HEALTH conscious consumers are helping Australia’s largest organic poultry farm better utilise the whole chicken product with the release of a new bone broth in independent stores.
Inglewood Farms, a family business led by directors Andrew Youngberry and his daughter Katrina Hobbs, hatch, grow and process all of their Ross 308 birds on their Inglewood property.
The business processes about 28,000 chickens per week selling cuts and whole birds both domestically, to Coles and independent stores and export to Hong Kong and Singapore.
Only in the last month have the family partnered with Cherry Tree Kitchen in northern New South Wales to create an organic chicken broth using Inglewood Farms’ frames and wings.
The product has already been well supported and Inglewood Farms sales manager Greg Youngberry said consumers were not only using it in meals but were drinking it for its healing properties.

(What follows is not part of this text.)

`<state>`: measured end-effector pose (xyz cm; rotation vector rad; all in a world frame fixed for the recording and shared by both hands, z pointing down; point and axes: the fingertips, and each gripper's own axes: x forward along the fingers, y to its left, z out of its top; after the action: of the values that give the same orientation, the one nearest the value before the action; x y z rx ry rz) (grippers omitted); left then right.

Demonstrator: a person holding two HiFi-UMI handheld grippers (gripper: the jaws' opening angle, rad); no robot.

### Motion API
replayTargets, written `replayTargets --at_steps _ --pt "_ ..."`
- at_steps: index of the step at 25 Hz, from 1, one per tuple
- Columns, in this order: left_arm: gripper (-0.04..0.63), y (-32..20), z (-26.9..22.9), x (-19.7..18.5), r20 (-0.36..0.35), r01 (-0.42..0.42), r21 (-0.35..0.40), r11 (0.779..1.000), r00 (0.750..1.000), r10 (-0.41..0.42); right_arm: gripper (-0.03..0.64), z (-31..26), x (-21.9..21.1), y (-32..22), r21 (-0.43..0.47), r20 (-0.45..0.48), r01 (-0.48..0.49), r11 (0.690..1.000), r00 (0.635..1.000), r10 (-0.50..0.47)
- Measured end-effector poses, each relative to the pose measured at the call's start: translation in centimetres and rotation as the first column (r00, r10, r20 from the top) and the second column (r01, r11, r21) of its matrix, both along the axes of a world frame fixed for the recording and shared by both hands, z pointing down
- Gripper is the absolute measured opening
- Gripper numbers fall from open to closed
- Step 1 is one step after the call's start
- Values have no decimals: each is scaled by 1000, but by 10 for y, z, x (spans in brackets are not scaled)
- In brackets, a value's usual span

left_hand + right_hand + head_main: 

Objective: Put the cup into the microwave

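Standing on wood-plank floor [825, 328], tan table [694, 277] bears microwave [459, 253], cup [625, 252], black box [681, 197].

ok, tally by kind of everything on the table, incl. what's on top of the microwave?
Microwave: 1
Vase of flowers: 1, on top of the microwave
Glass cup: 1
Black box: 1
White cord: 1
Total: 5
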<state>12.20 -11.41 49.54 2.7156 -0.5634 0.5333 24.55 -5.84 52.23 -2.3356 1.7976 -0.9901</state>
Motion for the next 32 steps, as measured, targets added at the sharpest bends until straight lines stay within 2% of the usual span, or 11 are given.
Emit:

“Everything gets utilised but if we can make it into a human grade product, like a broth, it’s better than going into the pet food industry,” he said.
“The organic consumer tends to be market leading on health issues and a broth is very very hot right now.
“Grandma used to make chicken noodle soup when you were sick so I think we are just coming around and starting to realise a lot of those practices. There is starting to be a lot more evidence that actually these remedies have some science behind it.”
Currently about 270,000 to 300,000 birds call Inglewood Farms home.
At one-day-old the chickens are moved to the brood sheds weighing about 40 to 50 grams and spend 19 days in a climate controlled area until they gain their feathers.
From this area and weighing about 620 grams, the chickens are then moved to outside pens which features no closed in walls.
They are then killed at about 60 to 65 days at 2.8 kilograms live weight.
The Youngberry family became the third owners of Inglewood Farms in November 2013 as a way to vertically integrate their organic feed business, Country Heritage Feeds at Pittsworth.
Grain from Country Heritage Feeds are used at Inglewood Farms with things such as lavender and apple cider vinegar added for optimum gut health.
It’s not a cheap industry, with feed costing three to four times that of non-organic and the birds living two to three times longer than most.
The family are looking to increase production in the near future starting with a cold room expansion to begin in the next 12 months.
General manager Andrew Hooker said the Youngberry’s had seen an increase in yields since taking over operation due to better farming practices in the way hygiene and attention to detail.
“To maintain our competitive side the minimum is we need to gain three to five per cent productivity increase just to stay where we are in the market,” he said.